Right there on the porch of her parents’ house, while her mom slept off her drugs, she and Vaughn had done wicked, wonderful things to each other. He was everything she needed, the escape she’d been longing for. It was such a relief to let her guard down, to give up control and surrender to baser feelings. To not think at all.
He was so damn skilled at what he did. And she’d wanted him for so damn long.
“You don’t need to rationalize it,” Jenna said quietly. “Grief does funny things to us all. A man wanted you and you wanted him, and that’s really all it takes, isn’t it? Nothing complicated about that.”
Rachel squeezed her eyes closed, jarring loose the tears that had been pooling in her eyes. “But it was complicated. Because Mom was sick and I wasn’t around. I had responsibilities to her. And I turned my back on her for a few fleeting moments of pleasure.”

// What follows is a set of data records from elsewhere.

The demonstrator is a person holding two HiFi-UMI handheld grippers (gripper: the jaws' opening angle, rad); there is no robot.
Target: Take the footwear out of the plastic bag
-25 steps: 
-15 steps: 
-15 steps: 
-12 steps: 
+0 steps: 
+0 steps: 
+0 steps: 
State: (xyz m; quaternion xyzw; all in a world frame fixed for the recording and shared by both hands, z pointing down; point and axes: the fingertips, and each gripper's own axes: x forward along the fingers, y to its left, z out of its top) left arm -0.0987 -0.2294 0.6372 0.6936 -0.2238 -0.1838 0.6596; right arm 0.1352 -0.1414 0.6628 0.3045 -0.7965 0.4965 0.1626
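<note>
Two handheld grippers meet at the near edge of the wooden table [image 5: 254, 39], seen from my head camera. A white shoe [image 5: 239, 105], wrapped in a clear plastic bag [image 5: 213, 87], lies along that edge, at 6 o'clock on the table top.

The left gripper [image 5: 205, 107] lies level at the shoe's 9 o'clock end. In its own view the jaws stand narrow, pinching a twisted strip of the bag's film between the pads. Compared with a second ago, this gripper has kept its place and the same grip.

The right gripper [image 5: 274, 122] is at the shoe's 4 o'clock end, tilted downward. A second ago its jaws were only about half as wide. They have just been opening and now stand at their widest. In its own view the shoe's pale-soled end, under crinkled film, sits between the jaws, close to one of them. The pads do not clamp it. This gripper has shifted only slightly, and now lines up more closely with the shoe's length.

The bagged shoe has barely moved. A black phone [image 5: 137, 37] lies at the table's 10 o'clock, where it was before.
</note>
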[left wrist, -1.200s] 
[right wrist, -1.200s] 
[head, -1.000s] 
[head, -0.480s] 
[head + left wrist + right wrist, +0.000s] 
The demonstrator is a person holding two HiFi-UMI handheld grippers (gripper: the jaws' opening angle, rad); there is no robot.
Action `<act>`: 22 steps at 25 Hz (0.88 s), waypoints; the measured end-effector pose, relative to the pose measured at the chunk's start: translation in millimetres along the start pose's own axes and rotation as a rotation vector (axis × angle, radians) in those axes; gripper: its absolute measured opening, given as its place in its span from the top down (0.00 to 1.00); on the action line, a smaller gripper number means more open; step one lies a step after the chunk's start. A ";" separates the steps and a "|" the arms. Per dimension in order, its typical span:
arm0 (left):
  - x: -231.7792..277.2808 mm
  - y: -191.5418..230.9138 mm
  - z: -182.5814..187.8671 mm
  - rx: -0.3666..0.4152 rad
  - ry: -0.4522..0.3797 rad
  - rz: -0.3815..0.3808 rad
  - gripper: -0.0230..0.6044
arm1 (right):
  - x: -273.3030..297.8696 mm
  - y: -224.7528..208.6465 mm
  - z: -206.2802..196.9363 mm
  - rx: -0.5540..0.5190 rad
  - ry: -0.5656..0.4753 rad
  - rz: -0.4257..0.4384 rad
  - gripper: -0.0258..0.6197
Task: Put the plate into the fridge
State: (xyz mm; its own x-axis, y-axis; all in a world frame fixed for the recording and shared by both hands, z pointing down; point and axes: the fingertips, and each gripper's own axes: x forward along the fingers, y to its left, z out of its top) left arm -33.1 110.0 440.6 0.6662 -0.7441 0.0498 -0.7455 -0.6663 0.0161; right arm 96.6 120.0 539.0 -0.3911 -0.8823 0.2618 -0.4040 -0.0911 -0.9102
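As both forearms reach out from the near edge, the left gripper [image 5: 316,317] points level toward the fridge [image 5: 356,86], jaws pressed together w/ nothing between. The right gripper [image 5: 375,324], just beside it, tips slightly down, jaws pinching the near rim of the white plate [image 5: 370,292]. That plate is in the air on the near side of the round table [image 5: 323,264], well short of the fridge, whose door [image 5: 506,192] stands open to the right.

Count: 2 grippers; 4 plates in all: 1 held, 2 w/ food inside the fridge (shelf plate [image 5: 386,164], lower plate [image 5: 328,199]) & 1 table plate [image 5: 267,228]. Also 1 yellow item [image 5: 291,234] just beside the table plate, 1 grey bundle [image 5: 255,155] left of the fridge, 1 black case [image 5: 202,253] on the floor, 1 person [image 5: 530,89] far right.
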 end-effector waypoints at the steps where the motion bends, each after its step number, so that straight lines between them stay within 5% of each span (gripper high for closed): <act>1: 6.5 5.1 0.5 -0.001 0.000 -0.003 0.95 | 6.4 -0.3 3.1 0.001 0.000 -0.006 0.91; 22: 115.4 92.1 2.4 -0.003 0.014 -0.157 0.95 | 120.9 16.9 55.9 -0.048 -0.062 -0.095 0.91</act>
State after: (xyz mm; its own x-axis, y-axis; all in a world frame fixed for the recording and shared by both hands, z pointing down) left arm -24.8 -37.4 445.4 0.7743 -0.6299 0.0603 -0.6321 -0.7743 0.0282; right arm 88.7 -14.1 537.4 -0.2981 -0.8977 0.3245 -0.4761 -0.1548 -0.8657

“I still don’t understand what you have to apologize for.”
Rachel’s legs grew unbearably restless. Pushing away from the fence, she stalked up to Jenna, swiping at the tears on her cheek. “Because the night Mom tried to kill herself, I was at Vaughn’s house. I wasn’t home when she needed me. I left her alone in the middle of a bipolar meltdown so I could screw the town sheriff. It’s my fault she’s dead.”
Jenna was crying silent tears, same as Rachel. But she didn’t look angry. Not in the least. She hugged her knees up to her chest and sniffed.
“Do you hear what I’m saying?” Rachel said more loudly, her voice cracking. “It’s. My. Fault.” She choked on a sob.